獣の奏者、終わってしまいました。
いつでも一生懸命なエリンの緑の瞳も見納めかと思うと、寂しいです。
全話とおして、面白いけれど考えさせられる話でした。
教育テレビですが、わかりやすくて痛快な展開というわけではないし、子どもが見て最終回が面白かったかどうかはなんともいえません。
だってなーんにも解決していないんですもん。
私は続編も既読ですが、完結編まで読んでも実は印象は変わりません。
アニメ最終回までだと、いろいろあってもエリンはリランと深いつながりを持てていたこと、真王と大公が歩み寄って社会の仕組みが変わりそう、というところまででした。王獣は飼われたままだし、国も問題山積みです。
完結編まで読み終えても、一見いろいろと解決したようで、あのまま何年もきれいに収まっていられるのかには、個人的には疑問です。実際現実を見ても、悲惨だからといって兵器をすべて手放した国なんてないわけで、きっと「あの形では使えないけど工夫すれば……」とか、「自国民のためなら獣の生命をゆがめるのが悪いか」とか、後世の人々に放っておいてはもらえないと思います。
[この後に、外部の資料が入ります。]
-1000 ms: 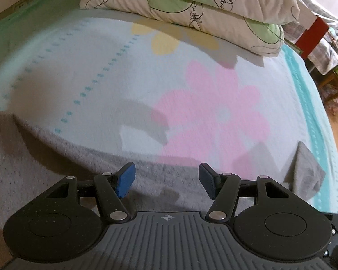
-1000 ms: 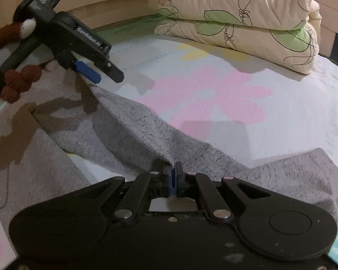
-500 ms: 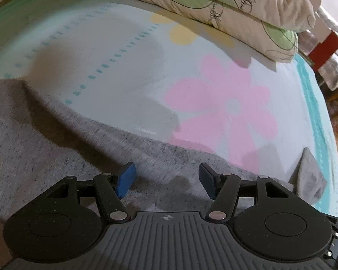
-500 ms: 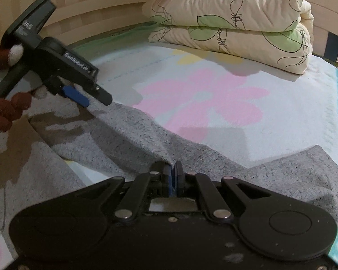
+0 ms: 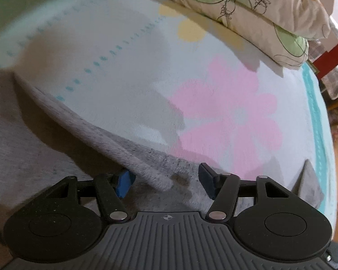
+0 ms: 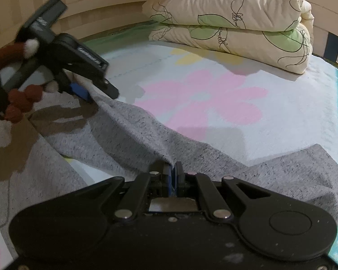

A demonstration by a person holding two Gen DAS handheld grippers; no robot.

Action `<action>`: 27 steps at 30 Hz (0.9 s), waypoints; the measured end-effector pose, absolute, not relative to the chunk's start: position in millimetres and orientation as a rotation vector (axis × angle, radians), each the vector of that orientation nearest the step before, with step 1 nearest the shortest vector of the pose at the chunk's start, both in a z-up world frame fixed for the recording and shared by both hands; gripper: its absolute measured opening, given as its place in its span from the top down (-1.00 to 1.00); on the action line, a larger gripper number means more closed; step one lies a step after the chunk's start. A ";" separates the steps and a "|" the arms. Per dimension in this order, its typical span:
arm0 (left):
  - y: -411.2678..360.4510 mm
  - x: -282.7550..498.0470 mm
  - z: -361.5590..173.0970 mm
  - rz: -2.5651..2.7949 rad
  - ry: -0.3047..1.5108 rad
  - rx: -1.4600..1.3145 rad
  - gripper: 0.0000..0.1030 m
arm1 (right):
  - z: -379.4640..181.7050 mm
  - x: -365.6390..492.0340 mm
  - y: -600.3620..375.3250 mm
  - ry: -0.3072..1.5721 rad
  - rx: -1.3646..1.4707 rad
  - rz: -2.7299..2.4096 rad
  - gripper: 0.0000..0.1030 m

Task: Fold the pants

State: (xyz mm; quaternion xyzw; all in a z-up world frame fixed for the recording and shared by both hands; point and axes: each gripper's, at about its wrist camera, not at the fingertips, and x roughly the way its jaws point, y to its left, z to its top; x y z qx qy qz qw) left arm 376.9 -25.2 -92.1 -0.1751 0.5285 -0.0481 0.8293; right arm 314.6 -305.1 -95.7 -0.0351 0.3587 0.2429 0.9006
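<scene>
Two grippers work the pants [image 6: 128, 135] on the bed [image 6: 270, 121]: right gripper [image 6: 173, 171] pinches them tight, left gripper [image 5: 164, 181] has just been closing around an edge; no fold is finished.

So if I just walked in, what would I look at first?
Probably the big pink flower printed in the middle of the bedsheet, and the folded leaf-pattern quilt at the far end of the bed. Nearer, grey pants lie rumpled across the sheet, with the right gripper pinching their edge and the left gripper closing around a raised fold.
</scene>
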 end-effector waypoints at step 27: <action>-18.9 283.5 -66.2 -0.189 0.787 -0.270 0.93 | -120.1 461.5 -368.3 0.964 0.194 -0.326 0.40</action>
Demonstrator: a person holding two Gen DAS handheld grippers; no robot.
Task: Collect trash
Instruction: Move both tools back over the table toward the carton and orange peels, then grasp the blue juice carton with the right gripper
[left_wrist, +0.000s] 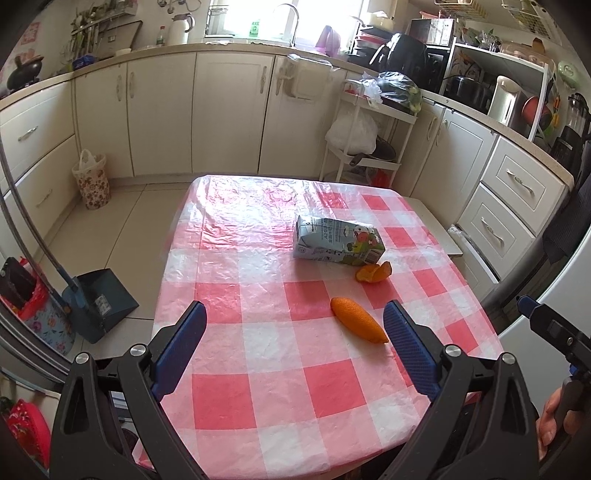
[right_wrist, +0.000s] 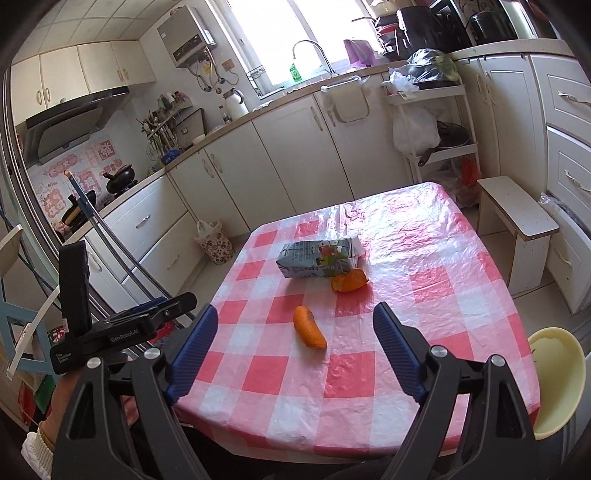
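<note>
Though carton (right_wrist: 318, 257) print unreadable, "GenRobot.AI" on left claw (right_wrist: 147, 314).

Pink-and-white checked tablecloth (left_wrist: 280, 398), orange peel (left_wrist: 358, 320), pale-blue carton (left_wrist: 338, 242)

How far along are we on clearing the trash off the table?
Nothing looks collected yet. The milk carton, the curled orange peel beside it and the long orange peel all lie on the checked tablecloth. Both the left claw and the right claw are open and empty, short of the long peel. All three pieces remain.
</note>
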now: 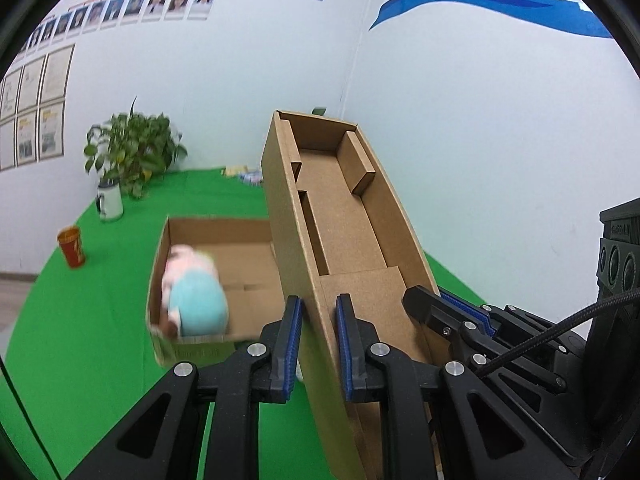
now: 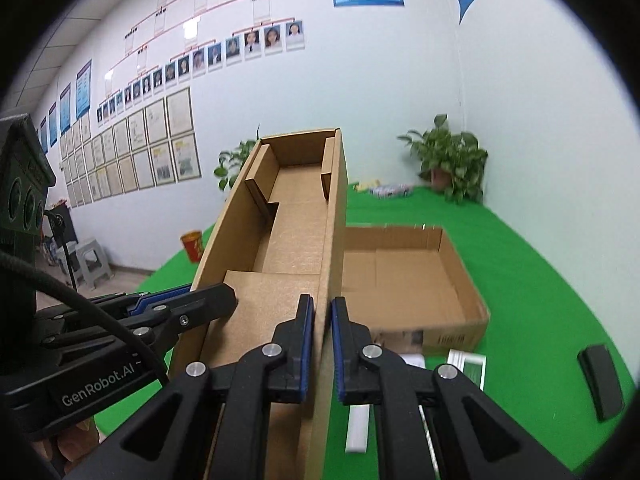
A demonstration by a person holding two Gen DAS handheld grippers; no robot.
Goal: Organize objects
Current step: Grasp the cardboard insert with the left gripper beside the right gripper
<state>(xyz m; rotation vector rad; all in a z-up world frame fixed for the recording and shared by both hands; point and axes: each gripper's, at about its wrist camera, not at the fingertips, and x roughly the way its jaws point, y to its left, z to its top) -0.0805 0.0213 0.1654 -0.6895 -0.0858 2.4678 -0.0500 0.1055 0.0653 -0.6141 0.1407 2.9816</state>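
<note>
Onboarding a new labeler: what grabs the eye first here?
The long cardboard lid, held up centre frame, with the left gripper and right gripper each clamped on a side wall. Next, the plush toy lying in the open box on the green mat.

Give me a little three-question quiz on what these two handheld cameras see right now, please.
1. True or false: both grippers hold the same cardboard lid.
2. Which wall does the left gripper clamp: A) the lid's left wall, B) the lid's right wall?
3. What lies in the open box on the green mat?

Key:
1. True: the right gripper has its jaws on the lid's opposite wall.
2. A.
3. A plush toy, pink and light blue, blurred in the left view; the lid hides it in the right view.
</note>
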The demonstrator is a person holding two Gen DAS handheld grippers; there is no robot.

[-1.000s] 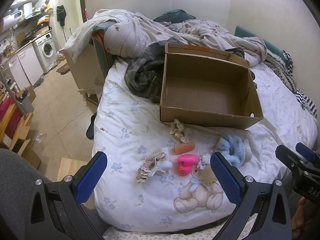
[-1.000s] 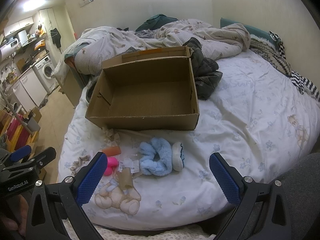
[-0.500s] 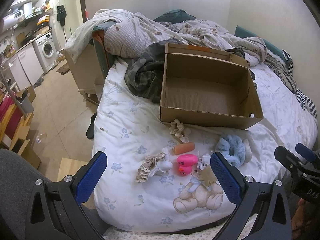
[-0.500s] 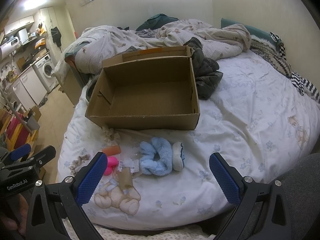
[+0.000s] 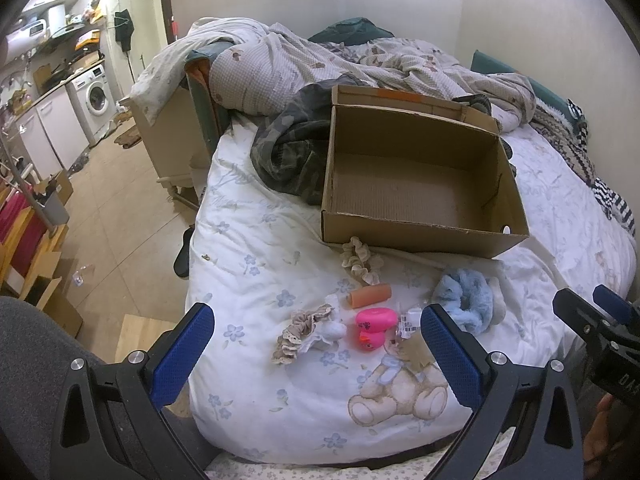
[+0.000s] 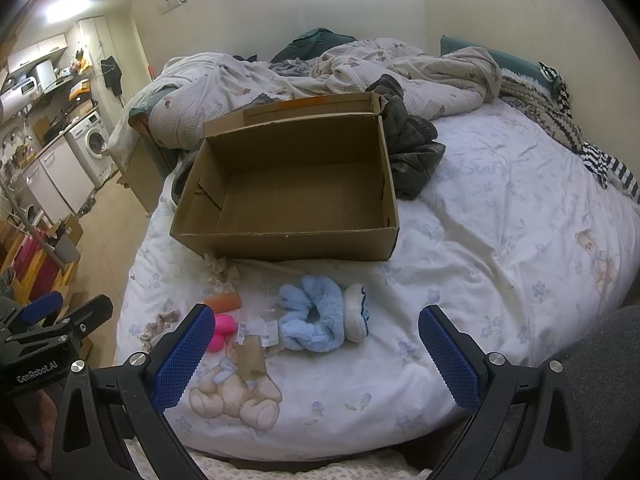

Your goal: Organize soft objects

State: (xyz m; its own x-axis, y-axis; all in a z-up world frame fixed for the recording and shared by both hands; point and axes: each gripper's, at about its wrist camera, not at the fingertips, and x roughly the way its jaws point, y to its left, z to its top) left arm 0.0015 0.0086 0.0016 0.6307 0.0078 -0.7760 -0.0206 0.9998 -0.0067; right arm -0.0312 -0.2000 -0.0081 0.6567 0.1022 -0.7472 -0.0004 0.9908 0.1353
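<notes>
We note a bed (image 5: 256, 248) with an empty cardboard box (image 5: 416, 184); soft objects, including a blue scrunchie (image 5: 466, 306), lie near its foot edge. Both jaws open, empty. Risk: pinching the duvet.

Wavering only by a hair, seen as faint bobbing of the right gripper (image 5: 585, 305) at the edge of the left wrist view and slight sideways nudging of the left gripper (image 6: 68, 312) in the right wrist view, with hardly any drifting of either camera.
</notes>
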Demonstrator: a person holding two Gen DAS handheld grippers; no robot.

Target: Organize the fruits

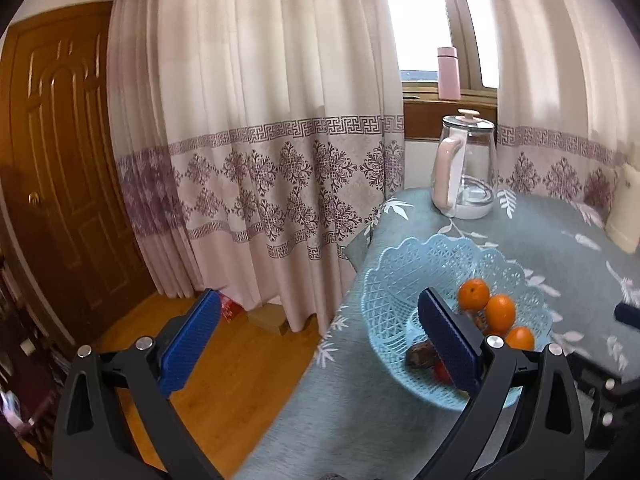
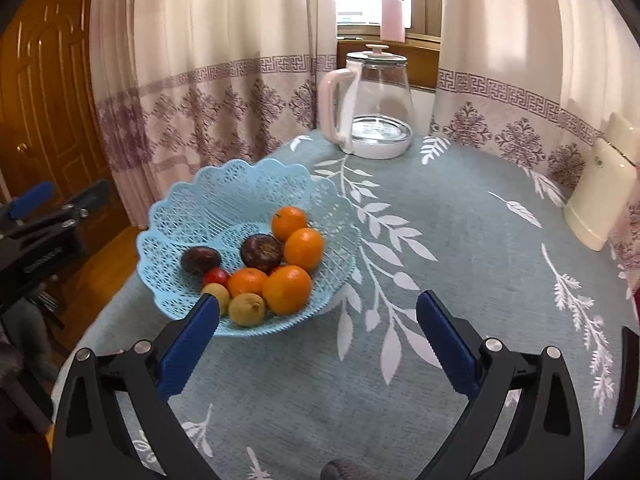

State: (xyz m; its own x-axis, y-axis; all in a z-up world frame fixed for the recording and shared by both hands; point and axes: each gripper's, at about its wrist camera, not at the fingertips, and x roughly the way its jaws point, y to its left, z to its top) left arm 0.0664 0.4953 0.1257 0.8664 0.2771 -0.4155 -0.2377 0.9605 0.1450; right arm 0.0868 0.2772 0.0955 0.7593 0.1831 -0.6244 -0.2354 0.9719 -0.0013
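Observation:
A light-blue lattice basket (image 2: 248, 176) stands near the left edge of the table. It holds several oranges (image 2: 287, 289), two dark purple fruits (image 2: 261, 252), a small red fruit (image 2: 215, 277) and two yellow-green fruits (image 2: 247, 309). My right gripper (image 2: 320, 312) is open and holds nothing; it hovers low over the cloth just in front of the basket, its left finger at the near rim. My left gripper (image 1: 320, 320) is open and holds nothing, out past the table's left edge, with its right finger over the basket (image 1: 440, 248) and the oranges (image 1: 500, 312).
A glass kettle (image 2: 372, 108) with a pink handle stands at the back of the table, and a pink bottle (image 2: 392, 16) on the sill. A cream appliance (image 2: 604, 196) sits at the right edge. Curtains hang behind; a wooden floor (image 1: 224, 364) and door (image 1: 60, 160) lie left.

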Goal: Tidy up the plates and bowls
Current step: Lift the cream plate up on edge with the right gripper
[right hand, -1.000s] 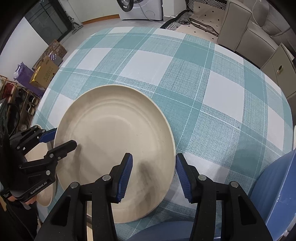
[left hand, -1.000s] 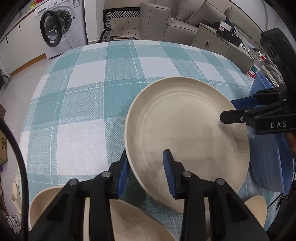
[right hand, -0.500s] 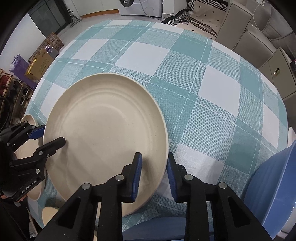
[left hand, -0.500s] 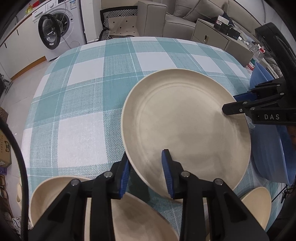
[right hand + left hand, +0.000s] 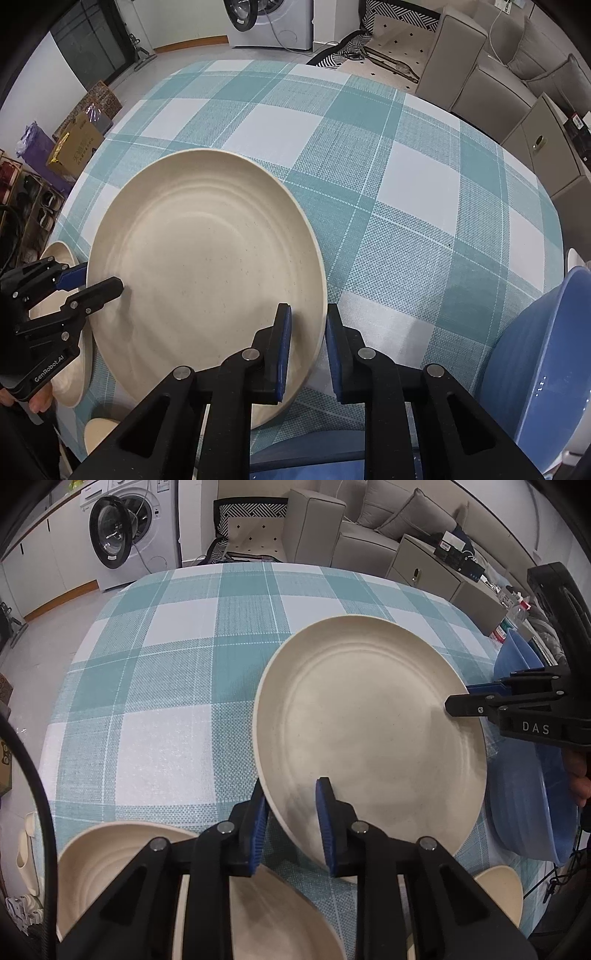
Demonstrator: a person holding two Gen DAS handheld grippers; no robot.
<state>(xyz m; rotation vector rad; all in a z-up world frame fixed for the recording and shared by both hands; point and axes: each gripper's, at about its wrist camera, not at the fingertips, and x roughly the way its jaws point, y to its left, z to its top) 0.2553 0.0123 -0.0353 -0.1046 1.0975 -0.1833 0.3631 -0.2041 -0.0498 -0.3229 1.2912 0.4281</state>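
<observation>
A large cream plate (image 5: pixel 369 738) (image 5: pixel 207 273) sits over the teal checked tablecloth (image 5: pixel 166 701), held from two sides. My left gripper (image 5: pixel 291 794) is shut on its near left rim, one blue pad inside the plate and one outside. My right gripper (image 5: pixel 308 314) is shut on the opposite rim in the same way. Each gripper shows in the other's view: the right gripper (image 5: pixel 463 698) at the plate's far right edge, the left gripper (image 5: pixel 98 280) at its left edge. I cannot tell whether the plate rests on the cloth or is just off it.
Below my left gripper lie two more cream dishes (image 5: pixel 110 860) (image 5: pixel 280 915), and a small cream bowl (image 5: pixel 498 890) is at the lower right. A blue basin (image 5: pixel 524 805) (image 5: pixel 546 369) stands right of the plate. Bare cloth (image 5: pixel 406 184) stretches beyond the plate.
Both grippers have closed their jaws onto the plate's rim, the right one from a wider gap. The plate sits a little higher and larger in both views.
</observation>
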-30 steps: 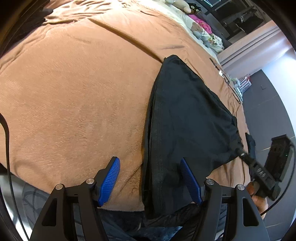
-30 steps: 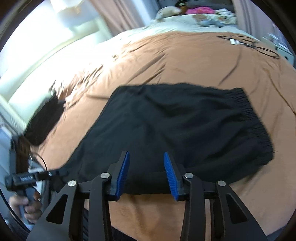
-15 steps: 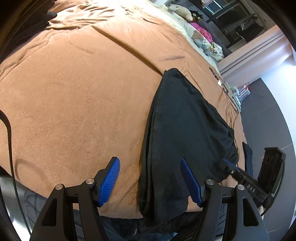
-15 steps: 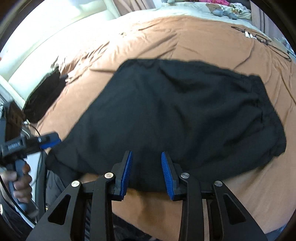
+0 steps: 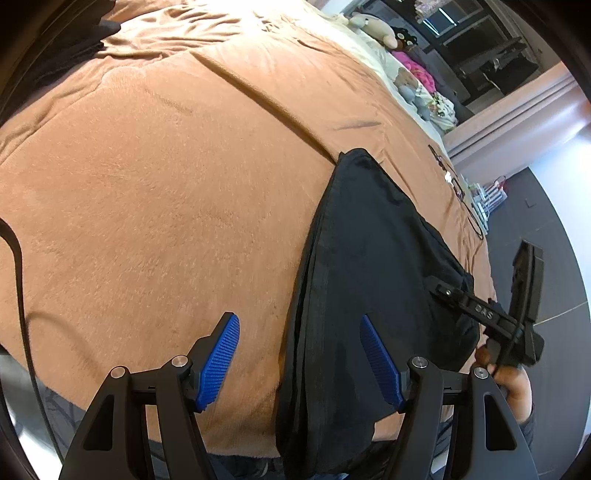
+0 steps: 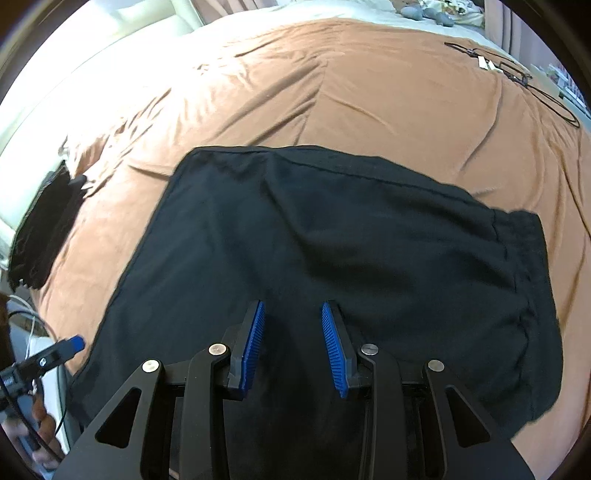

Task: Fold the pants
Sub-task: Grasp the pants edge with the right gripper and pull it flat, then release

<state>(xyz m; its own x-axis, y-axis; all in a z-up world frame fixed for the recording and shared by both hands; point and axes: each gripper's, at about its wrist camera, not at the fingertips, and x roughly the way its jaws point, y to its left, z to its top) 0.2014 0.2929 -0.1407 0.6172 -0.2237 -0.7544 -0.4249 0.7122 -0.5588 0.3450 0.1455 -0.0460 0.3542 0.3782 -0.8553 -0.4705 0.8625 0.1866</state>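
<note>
Black pants (image 5: pixel 369 258) lie flat on the brown blanket (image 5: pixel 166 184), the waistband (image 6: pixel 524 258) to the right in the right wrist view. My left gripper (image 5: pixel 300 354) hangs open and wide over the pants' near left edge, one pad above the blanket and one above the cloth. My right gripper (image 6: pixel 291 339) hovers over the near middle of the pants (image 6: pixel 332 240), with a narrow gap and nothing pinched between its pads. Each view shows the other gripper: the right gripper (image 5: pixel 476 306) in a hand (image 5: pixel 513 384), and the left gripper (image 6: pixel 70 345) at the lower left.
A dark garment (image 6: pixel 40 236) lies at the bed's left edge. A cable and glasses (image 6: pixel 517 74) rest on the far right of the blanket. Soft toys (image 5: pixel 373 26) sit at the bed's head. Grey floor (image 5: pixel 554 221) lies beyond the right side.
The right gripper has moved in over the near edge of the pants, which now fill more of its view. Its gap looks unchanged. The left gripper has hardly moved.
</note>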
でも、何も解決しない中でも、必死で考えて幸せに生きようとするエリンが、やっぱり大好きです。
困難にぶつかるたびに、考え抜いてこれしかないと選んだ行動を起こして、やってきたことは自分で引き受ける……単純なようでいて難しいです。そうしてつかむ幸せなら、ひとときでもその価値は計り知れないと思います。ソヨン、ジョウンと過ごした時間、これから夫とジェシと過ごす時間、幸せですよね!
それに、親から子へ、幸せを願い未来を託していくかたちが、いいなぁと心から思います。
ソヨンからエリンへ、エリンからジェシへ。世界の問題は何も解決しなくても、生きて幸せに、という親から子への願いはちゃんと受け継がれているのが嬉しくなります。
悩んで苦しんでも幸せに生きる道を探るエリンの生き方に憧れます。
私などとくに、疲れてくると「もうどうなってもいいや!」と投げ出したくなってしまうのですが、些末なことならともかく、幸せを求めて生き抜くことだけは投げ出してはいけませんね。私も頑張るぞ!
そうはいっても、もうちょっとエリンに何も考えなくていいフワフワ楽しい時間をあげたいです!
ということで、私はドラクエ9の冒険の仲間にエリンとイアルを加えて、目的のないラブラブな旅をさせております(笑)。